* WHAT IS EXPECTED *
In the data, find the word "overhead" and copy out every line that has it.

──────────

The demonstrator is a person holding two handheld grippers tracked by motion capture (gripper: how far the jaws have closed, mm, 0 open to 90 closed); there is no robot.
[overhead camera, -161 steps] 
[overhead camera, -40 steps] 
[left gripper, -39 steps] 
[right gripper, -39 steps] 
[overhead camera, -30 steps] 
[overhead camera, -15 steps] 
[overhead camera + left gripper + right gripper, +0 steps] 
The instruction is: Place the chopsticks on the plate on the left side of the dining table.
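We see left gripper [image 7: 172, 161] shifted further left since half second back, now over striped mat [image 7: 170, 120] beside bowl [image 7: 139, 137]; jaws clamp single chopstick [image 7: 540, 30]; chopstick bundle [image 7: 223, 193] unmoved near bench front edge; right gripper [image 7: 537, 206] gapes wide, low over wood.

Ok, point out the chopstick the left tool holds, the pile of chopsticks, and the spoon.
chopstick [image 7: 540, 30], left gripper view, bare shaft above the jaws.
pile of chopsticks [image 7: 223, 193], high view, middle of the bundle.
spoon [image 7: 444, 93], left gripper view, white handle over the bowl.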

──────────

* EXPECTED ANSWER *
[overhead camera, -161 steps] 
[overhead camera, -40 steps] 
[overhead camera, -30 steps] 
[overhead camera, -15 steps] 
[overhead camera + left gripper + right gripper, +0 steps] 

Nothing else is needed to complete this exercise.